Everyone should know Hands-Only CPR. After all, there are only two steps. When you see a teen or adult collapse:
- Call 911.
- Push hard and fast in the center of the chest, preferably to the beat of the disco song “Stayin’ Alive.”
Those are the basics. We also encourage everyone to extend their training to include conventional CPR and how to use an AED. Using mouth-to-mouth breathing can provide oxygen to vital organs, preventing brain damage.
For employers, it only makes sense to provide their staff this vital training. In addition to protecting their greatest resource (their employees), the session could be a fun, team-building experience.
Two new surveys commissioned by my organization, the American Heart Association, show that most workers lack access to CPR and First Aid training, and half couldn’t locate an AED at work. All this despite reports showing there are 10,000 cardiac arrests in the workplace each year. It’s why the AHA is launching a campaign to promote First Aid, CPR and AED training in the workplace, as well as expanded access to AEDs. (One more stat: 350,000-plus cardiac arrests that occur outside of hospitals each year with more than 100,000 occurring outside the home. That’s 11 every hour.)
Some workplaces are ahead of the curve. Like the Coast Guard, where Nancy’s dad worked.
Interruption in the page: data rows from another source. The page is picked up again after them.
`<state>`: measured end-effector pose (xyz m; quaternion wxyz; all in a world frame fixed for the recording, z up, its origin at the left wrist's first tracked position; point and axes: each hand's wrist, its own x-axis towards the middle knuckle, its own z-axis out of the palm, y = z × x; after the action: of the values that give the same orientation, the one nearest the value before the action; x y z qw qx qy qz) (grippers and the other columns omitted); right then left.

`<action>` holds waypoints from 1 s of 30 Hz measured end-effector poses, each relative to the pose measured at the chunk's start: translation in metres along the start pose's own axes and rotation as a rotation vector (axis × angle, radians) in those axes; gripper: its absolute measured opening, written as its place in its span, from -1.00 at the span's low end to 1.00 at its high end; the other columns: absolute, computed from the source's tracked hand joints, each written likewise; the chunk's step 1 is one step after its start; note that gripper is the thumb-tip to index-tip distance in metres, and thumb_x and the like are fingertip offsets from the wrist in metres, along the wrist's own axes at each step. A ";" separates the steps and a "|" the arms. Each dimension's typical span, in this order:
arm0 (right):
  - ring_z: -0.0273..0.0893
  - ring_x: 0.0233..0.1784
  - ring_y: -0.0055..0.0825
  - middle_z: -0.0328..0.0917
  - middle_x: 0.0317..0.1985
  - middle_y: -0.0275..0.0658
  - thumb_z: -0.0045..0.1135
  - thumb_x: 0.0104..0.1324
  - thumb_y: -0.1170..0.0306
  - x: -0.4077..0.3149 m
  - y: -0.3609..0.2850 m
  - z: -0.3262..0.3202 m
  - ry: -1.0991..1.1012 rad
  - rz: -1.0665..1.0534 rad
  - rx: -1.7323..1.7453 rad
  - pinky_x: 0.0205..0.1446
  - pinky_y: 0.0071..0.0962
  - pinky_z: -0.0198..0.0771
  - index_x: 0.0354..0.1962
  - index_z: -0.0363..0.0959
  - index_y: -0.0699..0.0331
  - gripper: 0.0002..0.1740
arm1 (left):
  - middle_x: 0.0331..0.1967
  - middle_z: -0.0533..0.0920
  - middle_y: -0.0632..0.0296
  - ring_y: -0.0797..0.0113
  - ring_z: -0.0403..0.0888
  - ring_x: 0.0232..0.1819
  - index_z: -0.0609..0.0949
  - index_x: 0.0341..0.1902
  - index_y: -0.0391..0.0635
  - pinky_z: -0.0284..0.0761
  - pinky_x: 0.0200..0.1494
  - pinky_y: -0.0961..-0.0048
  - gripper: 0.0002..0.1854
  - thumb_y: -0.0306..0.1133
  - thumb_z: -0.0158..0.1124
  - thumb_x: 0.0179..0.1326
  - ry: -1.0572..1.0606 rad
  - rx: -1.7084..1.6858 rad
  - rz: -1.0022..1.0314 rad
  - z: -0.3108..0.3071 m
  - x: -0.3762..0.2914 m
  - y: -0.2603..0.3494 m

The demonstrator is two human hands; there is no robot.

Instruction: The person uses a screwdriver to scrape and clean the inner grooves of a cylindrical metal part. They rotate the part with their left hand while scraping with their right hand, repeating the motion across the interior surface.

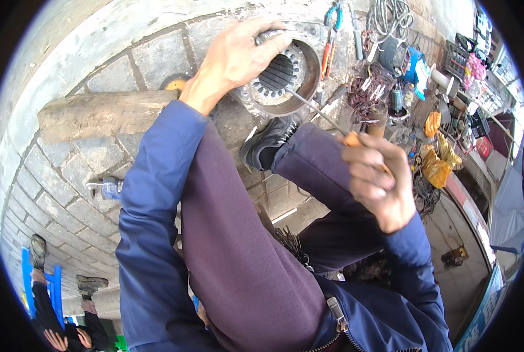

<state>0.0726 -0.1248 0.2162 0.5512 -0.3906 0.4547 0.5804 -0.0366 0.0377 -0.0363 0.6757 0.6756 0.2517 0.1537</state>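
Observation:
An electric motor's round metal housing (316, 66) lies on the ground, its open end facing up. Inside sits a slotted stator core (277, 72) ringed by oval slot ends. My left hand (237, 55) grips the housing's upper left rim, thumb towards the bore and the other fingertips curled over a ridged part. In my right hand (378, 180) is a screwdriver (317, 110) with an orange handle, held in a closed fist. Its long thin shaft slants up to the left, and the tip meets the stator's lower right slots. Motion blurs the right fingers slightly.
Beside the housing lie pliers (332, 20) and a knife-like tool (337, 93). Tangled copper wire (367, 90) and a blue-capped motor part (394, 55) sit to the right. A wooden log (105, 114) lies left on the paving. Another person's hands (57, 339) show lower left.

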 end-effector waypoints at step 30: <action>0.65 -0.41 -0.05 0.63 -0.42 0.05 0.12 0.39 0.54 0.010 -0.038 0.030 0.147 -0.225 -2.344 -0.30 -0.17 0.51 0.07 0.52 0.38 -0.70 | 0.14 0.78 0.02 0.10 0.68 0.24 0.78 0.24 -0.05 0.51 0.36 0.21 -0.59 -0.08 0.41 0.48 -0.022 -0.001 -0.003 0.001 -0.001 -0.002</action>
<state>0.1110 -0.0940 0.2109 -0.1236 -0.7287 -0.3626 0.5677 -0.0369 0.0360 -0.0386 0.6790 0.6766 0.2451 0.1452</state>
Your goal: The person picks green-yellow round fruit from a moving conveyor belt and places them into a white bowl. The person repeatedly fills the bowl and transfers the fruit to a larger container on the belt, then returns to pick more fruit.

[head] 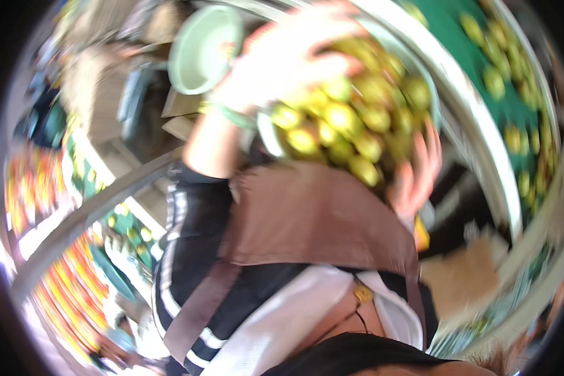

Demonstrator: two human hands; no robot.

He was trained in CPR in the early days of the national rollout and used it on a stranger in Manhattan in the early 1980s. He revived the man in time for paramedics to take him to the hospital.
In the late 1990s, Nancy worked for the Kauffman Foundation, and her entire office received training in lifesaving skills.
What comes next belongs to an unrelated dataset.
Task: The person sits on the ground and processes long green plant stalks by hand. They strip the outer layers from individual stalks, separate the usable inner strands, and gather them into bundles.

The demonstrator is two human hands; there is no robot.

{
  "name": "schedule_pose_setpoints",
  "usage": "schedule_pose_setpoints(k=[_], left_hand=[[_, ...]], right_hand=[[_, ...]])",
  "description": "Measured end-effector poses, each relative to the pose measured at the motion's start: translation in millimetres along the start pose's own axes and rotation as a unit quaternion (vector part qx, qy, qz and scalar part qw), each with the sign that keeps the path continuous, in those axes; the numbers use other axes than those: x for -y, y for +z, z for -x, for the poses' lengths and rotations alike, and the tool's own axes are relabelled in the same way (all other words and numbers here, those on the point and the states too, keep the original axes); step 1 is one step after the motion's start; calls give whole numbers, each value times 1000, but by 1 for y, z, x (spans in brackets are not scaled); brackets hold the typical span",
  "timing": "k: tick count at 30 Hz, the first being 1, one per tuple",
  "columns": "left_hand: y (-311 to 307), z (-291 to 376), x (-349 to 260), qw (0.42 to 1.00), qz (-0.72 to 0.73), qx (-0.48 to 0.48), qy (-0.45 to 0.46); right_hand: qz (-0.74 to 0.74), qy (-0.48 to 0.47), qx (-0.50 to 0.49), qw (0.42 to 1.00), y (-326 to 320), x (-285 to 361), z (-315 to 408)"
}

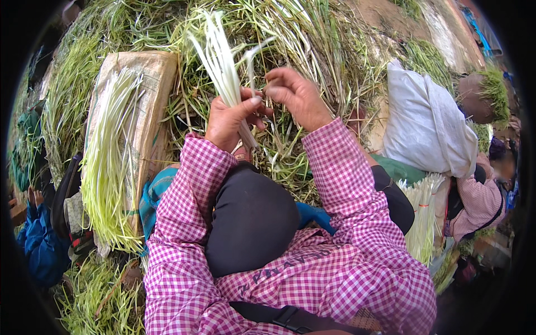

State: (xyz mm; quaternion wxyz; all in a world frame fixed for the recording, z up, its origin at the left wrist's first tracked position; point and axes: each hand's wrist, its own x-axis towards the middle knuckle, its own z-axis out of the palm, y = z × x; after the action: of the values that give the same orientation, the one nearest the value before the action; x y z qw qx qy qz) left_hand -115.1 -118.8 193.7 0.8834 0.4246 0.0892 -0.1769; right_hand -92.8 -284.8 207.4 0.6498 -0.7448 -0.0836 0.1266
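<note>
In front of my knees, my left hand [234, 113] grips a small bundle of pale, blanched leafy stalks [224, 63], likely chives. The stalks' white ends fan out above the fist and the bundle's other end sticks out below it. One loose, bent stalk [250, 69] stands apart from the bundle, rising from near the left fingertips. Close to that stalk on its right is my right hand [297, 96], its thumb and forefinger curled near each other. Whether a thin strand is between them cannot be made out.
To the left, a layer of pale yellow-green stalks [111, 167] lies on a folded woven sack [155, 92]. Green and dry plant litter [188, 83] covers the ground ahead. At right are a white sack [427, 121], banded stalk bundles [423, 209] and a person's checked sleeve [479, 201]. A blue-clothed person [42, 243] is at far left.
</note>
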Motion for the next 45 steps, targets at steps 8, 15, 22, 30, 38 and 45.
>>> schedule_pose_setpoints(k=[8, 15, 22, 30, 38, 45], left_hand=[[-25, -10, -21, 994, 73, -79, 27], [-19, -12, -38, 992, 101, -70, 39], [10, 0, -27, 994, 110, -17, 4], [18, 6, -49, 991, 98, -72, 48], [28, -21, -81, 977, 131, -123, 119], [13, -48, -117, 978, 128, -90, 141]], right_hand=[[-135, 49, 39, 989, 36, -25, 57], [-3, -24, -102, 995, 25, -11, 52], [-260, 7, -73, 963, 42, 1, 48], [-110, 57, 4, 992, 17, 26, 103], [152, -12, 23, 988, 2, 37, 171], [524, 164, 114, 828, -11, -12, 184]])
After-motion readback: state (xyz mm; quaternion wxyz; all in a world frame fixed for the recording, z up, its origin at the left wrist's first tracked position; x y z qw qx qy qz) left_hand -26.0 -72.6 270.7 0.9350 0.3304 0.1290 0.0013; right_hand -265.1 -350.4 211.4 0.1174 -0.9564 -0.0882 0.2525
Then there’s Fisher Phillips, the law firm where Jim Holland is the managing partner of the Kansas City office.
Since August 2015, the company has installed AEDs in all 32 offices across the country and offered CPR training to all 700 employees.
It’s called the “Richmond Initiative.”
Nancy has put her devotion into action, too, going from honoree to board member of the local chapter of the HeartSafe Foundation, which is devoted to awareness and education about Hands-Only CPR and AEDs.
“Training takes merely a few minutes of your life but it can be the difference between life and death for someone else,” Nancy said. “Like Richmond’s mom said, you owe it to others to have this skill set.”